(DATA BELOW begins)

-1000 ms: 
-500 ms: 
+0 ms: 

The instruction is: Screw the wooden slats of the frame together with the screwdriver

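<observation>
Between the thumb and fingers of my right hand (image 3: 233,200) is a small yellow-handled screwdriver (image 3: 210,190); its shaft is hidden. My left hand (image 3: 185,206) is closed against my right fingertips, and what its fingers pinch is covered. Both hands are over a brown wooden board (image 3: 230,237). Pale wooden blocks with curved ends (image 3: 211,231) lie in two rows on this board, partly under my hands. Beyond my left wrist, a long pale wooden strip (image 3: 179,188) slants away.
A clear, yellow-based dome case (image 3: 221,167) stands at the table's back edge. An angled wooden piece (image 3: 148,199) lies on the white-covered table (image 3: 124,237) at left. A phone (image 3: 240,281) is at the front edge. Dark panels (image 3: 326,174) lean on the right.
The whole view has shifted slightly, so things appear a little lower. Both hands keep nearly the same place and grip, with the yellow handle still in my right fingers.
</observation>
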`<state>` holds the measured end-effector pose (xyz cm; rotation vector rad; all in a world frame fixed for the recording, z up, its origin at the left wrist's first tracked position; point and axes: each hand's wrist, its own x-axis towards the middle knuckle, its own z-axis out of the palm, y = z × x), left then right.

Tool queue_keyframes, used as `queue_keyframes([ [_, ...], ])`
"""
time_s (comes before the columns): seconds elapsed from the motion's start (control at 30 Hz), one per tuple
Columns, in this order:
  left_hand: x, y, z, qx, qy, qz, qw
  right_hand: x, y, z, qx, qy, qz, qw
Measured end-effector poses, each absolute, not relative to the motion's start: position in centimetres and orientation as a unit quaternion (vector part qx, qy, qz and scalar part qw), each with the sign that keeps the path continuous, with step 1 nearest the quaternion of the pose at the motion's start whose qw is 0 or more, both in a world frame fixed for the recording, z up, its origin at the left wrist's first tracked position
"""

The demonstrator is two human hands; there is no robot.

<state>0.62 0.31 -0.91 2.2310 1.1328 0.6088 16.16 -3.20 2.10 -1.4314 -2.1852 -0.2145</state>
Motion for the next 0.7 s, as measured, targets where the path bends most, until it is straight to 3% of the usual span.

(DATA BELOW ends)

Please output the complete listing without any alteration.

> _PROBLEM SOLUTION_
-1000 ms: 
-500 ms: 
+0 ms: 

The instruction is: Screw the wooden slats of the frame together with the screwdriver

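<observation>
Between the thumb and fingers of my right hand (image 3: 233,200) is a small yellow-handled screwdriver (image 3: 210,190); its shaft is hidden. My left hand (image 3: 185,206) is closed against my right fingertips, and what its fingers pinch is covered. Both hands are over a brown wooden board (image 3: 230,237). Pale wooden blocks with curved ends (image 3: 211,231) lie in two rows on this board, partly under my hands. Beyond my left wrist, a long pale wooden strip (image 3: 179,188) slants away.
A clear, yellow-based dome case (image 3: 221,167) stands at the table's back edge. An angled wooden piece (image 3: 148,199) lies on the white-covered table (image 3: 124,237) at left. A phone (image 3: 240,281) is at the front edge. Dark panels (image 3: 326,174) lean on the right.
The whole view has shifted slightly, so things appear a little lower. Both hands keep nearly the same place and grip, with the yellow handle still in my right fingers.
</observation>
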`<state>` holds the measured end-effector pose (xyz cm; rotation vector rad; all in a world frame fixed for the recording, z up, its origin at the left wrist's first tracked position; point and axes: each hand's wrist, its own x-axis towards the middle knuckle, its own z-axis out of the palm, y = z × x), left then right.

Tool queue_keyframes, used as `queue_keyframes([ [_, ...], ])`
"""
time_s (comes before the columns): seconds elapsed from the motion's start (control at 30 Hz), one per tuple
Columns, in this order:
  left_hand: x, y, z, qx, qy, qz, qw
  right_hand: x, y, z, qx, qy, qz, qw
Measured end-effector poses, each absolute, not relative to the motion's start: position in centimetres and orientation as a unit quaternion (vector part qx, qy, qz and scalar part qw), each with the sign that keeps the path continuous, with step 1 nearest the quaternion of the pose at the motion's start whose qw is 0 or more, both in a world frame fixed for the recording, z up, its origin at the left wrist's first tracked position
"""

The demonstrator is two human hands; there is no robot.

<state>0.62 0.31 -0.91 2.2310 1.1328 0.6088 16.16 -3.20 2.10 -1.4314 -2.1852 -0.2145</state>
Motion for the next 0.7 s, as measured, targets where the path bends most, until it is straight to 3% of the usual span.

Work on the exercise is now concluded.